21.7    Merger, Consolidation, or Transfer of Plan Assets
The Plan shall not be merged or consolidated with any other plan, nor shall any of its assets or liabilities be transferred to another plan, unless, immediately after such merger, consolidation, or transfer of assets or liabilities, each Participant in the Plan would receive a benefit under the Plan which is at least equal to the benefit he would have received immediately prior to such merger, consolidation, or transfer of assets or liabilities (assuming in each instance that the Plan had then terminated).

21.8    Condition on Employer Contributions
Notwithstanding anything to the contrary contained in the Plan or the Trust Agreement, any contribution of an Employer hereunder is conditioned upon the continued qualification of the Plan under Code Section 401(a), the exempt status of the Trust under Code Section 501(a), and the deductibility of the contribution under Code Section 404. Except as otherwise provided in this Section and Section 21.9, however, in no event shall any portion of the property of the Trust ever revert to or otherwise inure to the benefit of an Employer or any Related Employer.

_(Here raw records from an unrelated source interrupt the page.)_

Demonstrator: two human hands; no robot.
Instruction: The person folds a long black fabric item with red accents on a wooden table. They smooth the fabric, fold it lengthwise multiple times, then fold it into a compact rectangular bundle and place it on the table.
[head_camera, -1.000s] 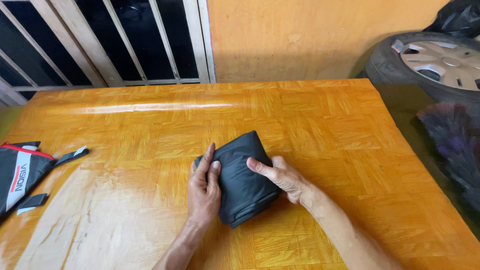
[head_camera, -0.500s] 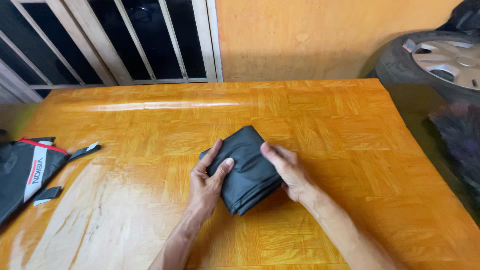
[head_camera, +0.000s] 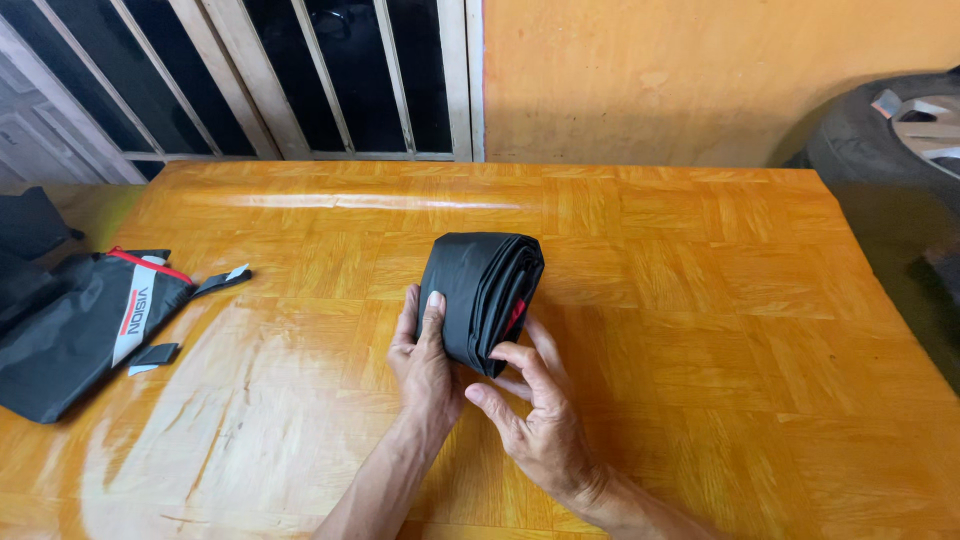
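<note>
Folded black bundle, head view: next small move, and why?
Probably press the loose layered edge flat. The folded black bundle stands on the wooden table with its layers fanned open on the right; the left hand braces its left face, and the right hand pinches only the near corner.

The black folded bundle (head_camera: 482, 297) now stands up on its edge on the tabletop (head_camera: 700, 300) instead of lying flat. The right hand (head_camera: 535, 415) has slid down to its near end, and the left hand (head_camera: 425, 360) now presses its side.
</note>
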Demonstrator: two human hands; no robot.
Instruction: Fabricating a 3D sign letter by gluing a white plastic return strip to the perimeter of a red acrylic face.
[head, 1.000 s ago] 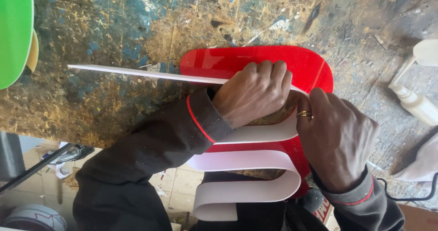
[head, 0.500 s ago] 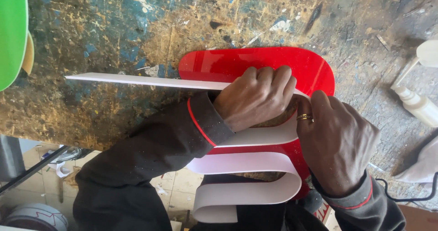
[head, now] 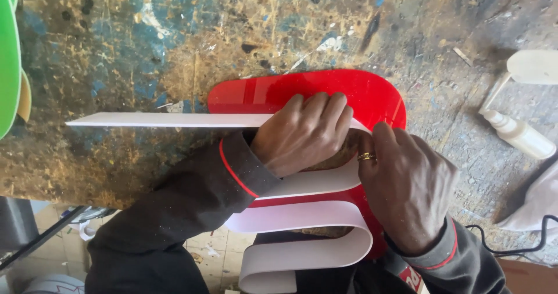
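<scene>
Item: white strip [head: 174, 119], thin and springy by my judgement, best gripped at its bend. It ran edge-up between my hands along the red panel [head: 372, 93]. My left hand [head: 302, 134] curled over it; my right hand [head: 407, 183] pressed its curve.

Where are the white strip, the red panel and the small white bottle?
white strip [head: 168, 119]: head view, on its straight free end left of the hands.
red panel [head: 261, 93]: head view, on the glossy upper left face.
small white bottle [head: 520, 136]: head view, on its body, lying at the right edge.
</scene>
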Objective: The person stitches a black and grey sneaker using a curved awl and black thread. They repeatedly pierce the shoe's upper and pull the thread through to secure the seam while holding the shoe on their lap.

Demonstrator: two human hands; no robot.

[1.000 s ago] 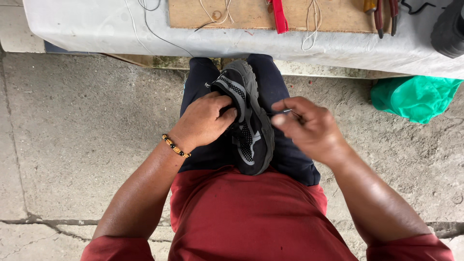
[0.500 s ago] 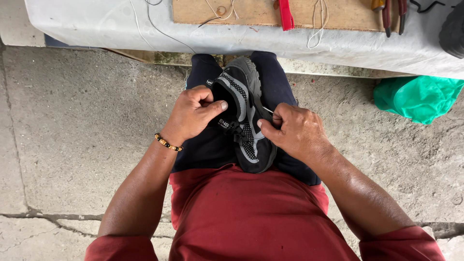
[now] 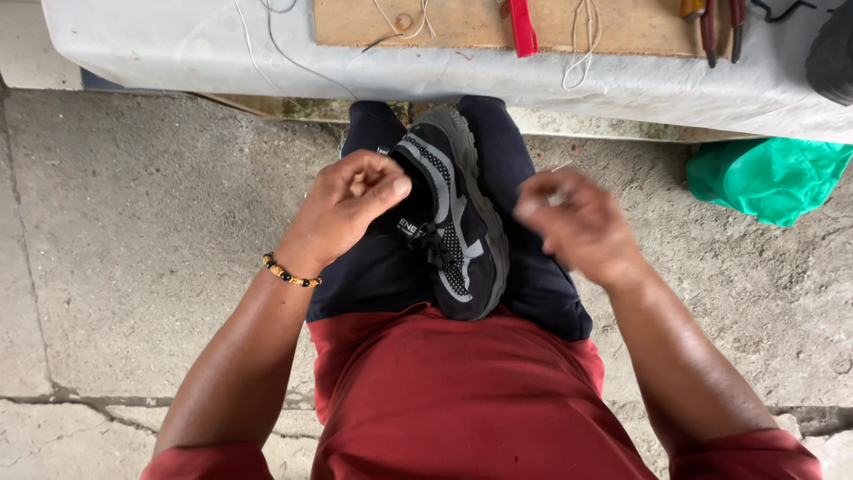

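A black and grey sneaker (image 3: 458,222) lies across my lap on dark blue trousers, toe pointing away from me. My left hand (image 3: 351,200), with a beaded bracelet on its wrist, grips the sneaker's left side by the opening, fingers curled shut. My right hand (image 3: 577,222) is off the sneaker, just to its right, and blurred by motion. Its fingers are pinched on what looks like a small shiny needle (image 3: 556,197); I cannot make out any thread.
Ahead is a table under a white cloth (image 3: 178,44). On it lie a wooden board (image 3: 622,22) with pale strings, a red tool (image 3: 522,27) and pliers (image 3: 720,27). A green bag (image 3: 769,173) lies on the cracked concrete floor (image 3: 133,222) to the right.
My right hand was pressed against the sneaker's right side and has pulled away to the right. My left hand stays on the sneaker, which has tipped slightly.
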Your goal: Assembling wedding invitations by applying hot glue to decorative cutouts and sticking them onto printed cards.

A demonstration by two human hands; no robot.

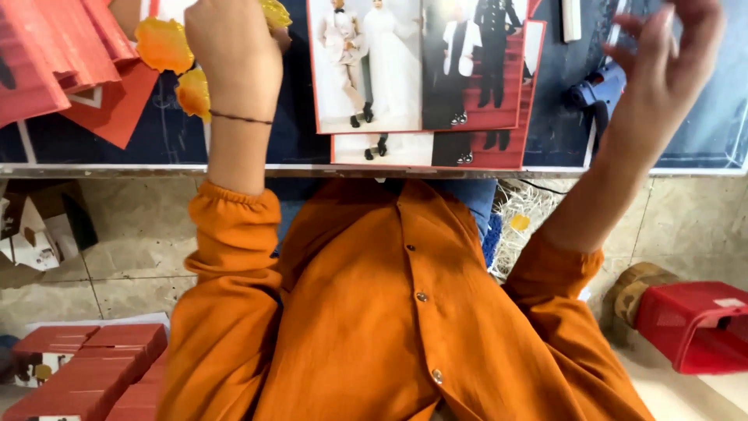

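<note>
Our left hand [232, 47] is clenched just beside the yellow paper flowers [165, 45]; our right hand [670, 54] hovers released above the blue glue gun [598, 90]. The stacked printed photos [421, 70] lie between them on the dark table [156, 140]; we judge they need pinning flat while we work.

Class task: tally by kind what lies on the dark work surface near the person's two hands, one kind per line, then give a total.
Yellow-orange flower pieces: 3, by the left hand
Printed photo cards: 2, stacked
Blue glue gun: 1, by the right hand
Red folded paper pieces: 2
Total: 8
</note>
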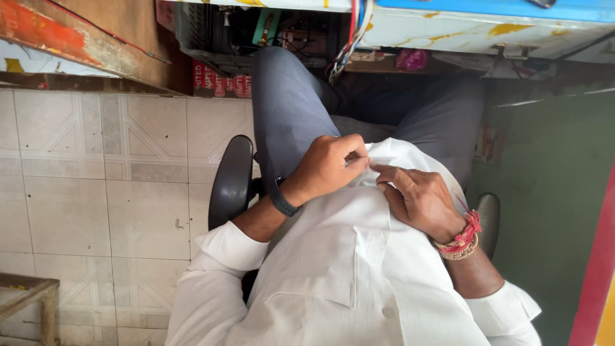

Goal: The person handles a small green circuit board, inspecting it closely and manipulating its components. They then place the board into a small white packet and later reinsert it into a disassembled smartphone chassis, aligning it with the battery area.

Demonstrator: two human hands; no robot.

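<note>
Fingers of both hands meet at the lower hem of the white shirt, and from the head view I take that hem as my landmark. My left hand is curled closed just left of it, thumb and forefinger pinching the cloth; the right hand lies just right of it, fingertips pressed together on the same edge, a red thread band at its wrist. A dark watch sits on the left wrist. Above the hem are grey trousers; left of it, the black chair seat and pale tiled floor. To do this well, I judge, both pinches should stay close together and the cloth taut between them.
</note>
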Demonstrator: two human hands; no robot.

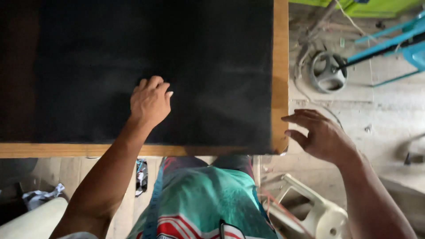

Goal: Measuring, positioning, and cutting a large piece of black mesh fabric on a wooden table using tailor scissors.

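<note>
Patterned teal clothing [195, 199] fills the near foreground. Left hand [149, 102] rests knuckles-up, fingers curled, on black cloth [155, 48] that covers the wooden table [280, 66]. Right hand [321, 135] hovers open and empty, fingers spread, just beside the table's right corner. Step judged: flattening the cloth; next, gripping its edge. No containers are visible.

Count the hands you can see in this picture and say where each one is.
2. The left hand rests on the black mat; the right hand hovers open beside the wooden table edge.
</note>
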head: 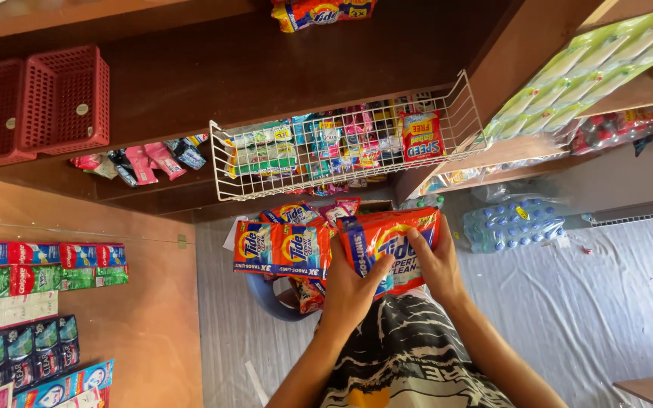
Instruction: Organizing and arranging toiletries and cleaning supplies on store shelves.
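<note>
Item: orange glossy plastic detergent pouch (391, 245), clasped at both side edges by left hand (351, 291) and right hand (438, 264), held flat; below-left, a joined strip of orange-and-blue sachets (277, 248).

Bare forearms, no sleeves; a black shirt (410, 355) with white and yellow print.

Glossy orange plastic-film pack (391, 245), crinkled, held between left hand (349, 291) and right hand (440, 264). Wire basket (341, 155): white-coated metal. Crates (66, 98): red perforated plastic, matt. Shelves (266, 60): dark smooth wood. Bottles (512, 223): clear plastic under shiny wrap. Floor sheet (606, 295): grey, wrinkled.
</note>
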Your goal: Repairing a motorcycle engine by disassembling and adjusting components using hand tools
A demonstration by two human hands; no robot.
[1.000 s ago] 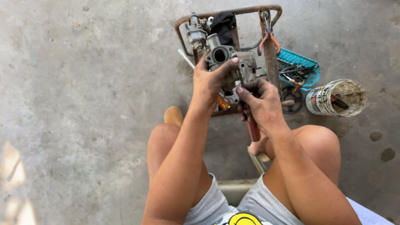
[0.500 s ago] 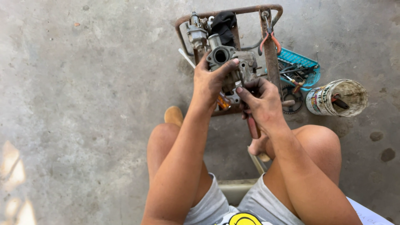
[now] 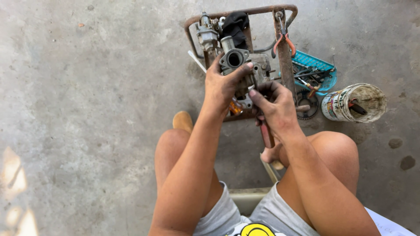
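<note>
My left hand [image 3: 223, 83] grips a grey metal carburetor [image 3: 238, 63] with a round opening on top, held up over a rusty metal frame [image 3: 284, 57]. Right beside it, my right hand [image 3: 275, 107] is closed around a screwdriver with a dark red handle [image 3: 267, 133], its tip pressed at the carburetor's side. The tip itself is hidden behind my fingers. Both knees show below the hands.
A second carburetor [image 3: 206, 32] and a black cloth [image 3: 236, 22] rest on the frame, with red-handled pliers [image 3: 284, 41] hung on it. A teal tray of tools [image 3: 317, 72], a sprocket [image 3: 306, 109] and a dirty tub [image 3: 354, 102] lie on the concrete floor at right.
Both hands have stayed on the carburetor and screwdriver; my right hand has shifted only slightly against the part.
</note>
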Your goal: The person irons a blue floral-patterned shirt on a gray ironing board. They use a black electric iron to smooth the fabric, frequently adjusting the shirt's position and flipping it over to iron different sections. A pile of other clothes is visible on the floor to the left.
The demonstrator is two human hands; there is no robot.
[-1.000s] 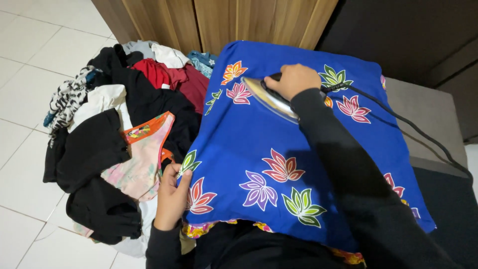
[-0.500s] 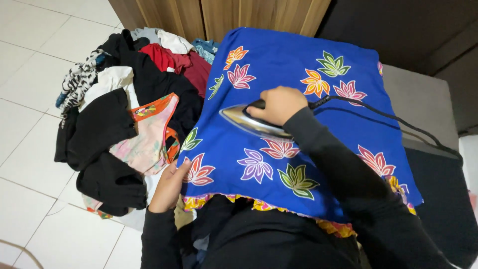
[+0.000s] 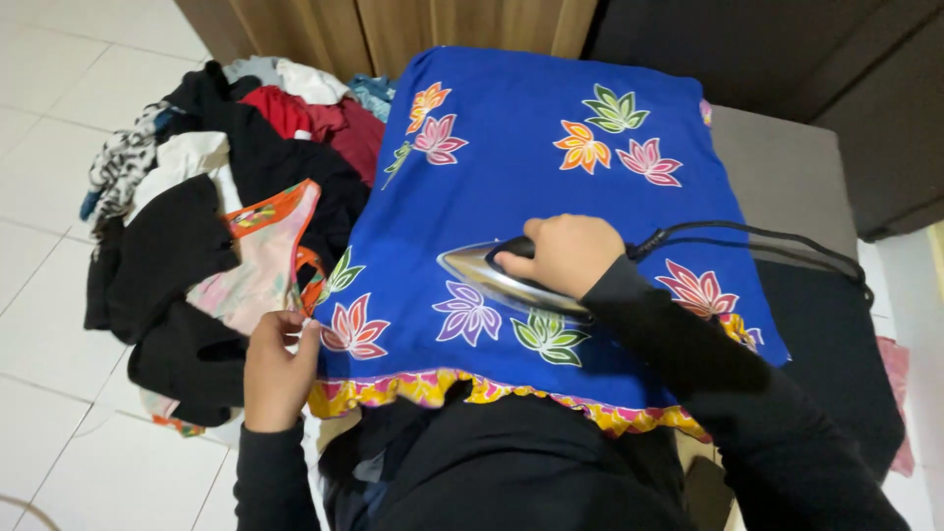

21.9    Return of Contributions to an Employer
Notwithstanding any other provision of the Plan or the Trust Agreement to the contrary, in the event any contribution of an Employer made hereunder:

(a)    is made under a mistake of fact, or
(b)    is disallowed as a deduction under Code Section 404,
such contribution, reduced for any losses experienced by the Trust Fund, may be returned to the Employer within one year after the payment of the contribution or the disallowance of the deduction to the extent disallowed, whichever is applicable. If the contribution is returned because of a mistake of fact, the amount returned will be reduced for any losses experienced by the Trust Fund. In the event the Plan does not initially qualify under Code Section 401(a), any contribution of an Employer made hereunder may be returned to the Employer within one year of the date of denial of the initial qualification of the Plan, but only if an application for determination was made within the period of time prescribed under ERISA Section 403(c)(2)(B).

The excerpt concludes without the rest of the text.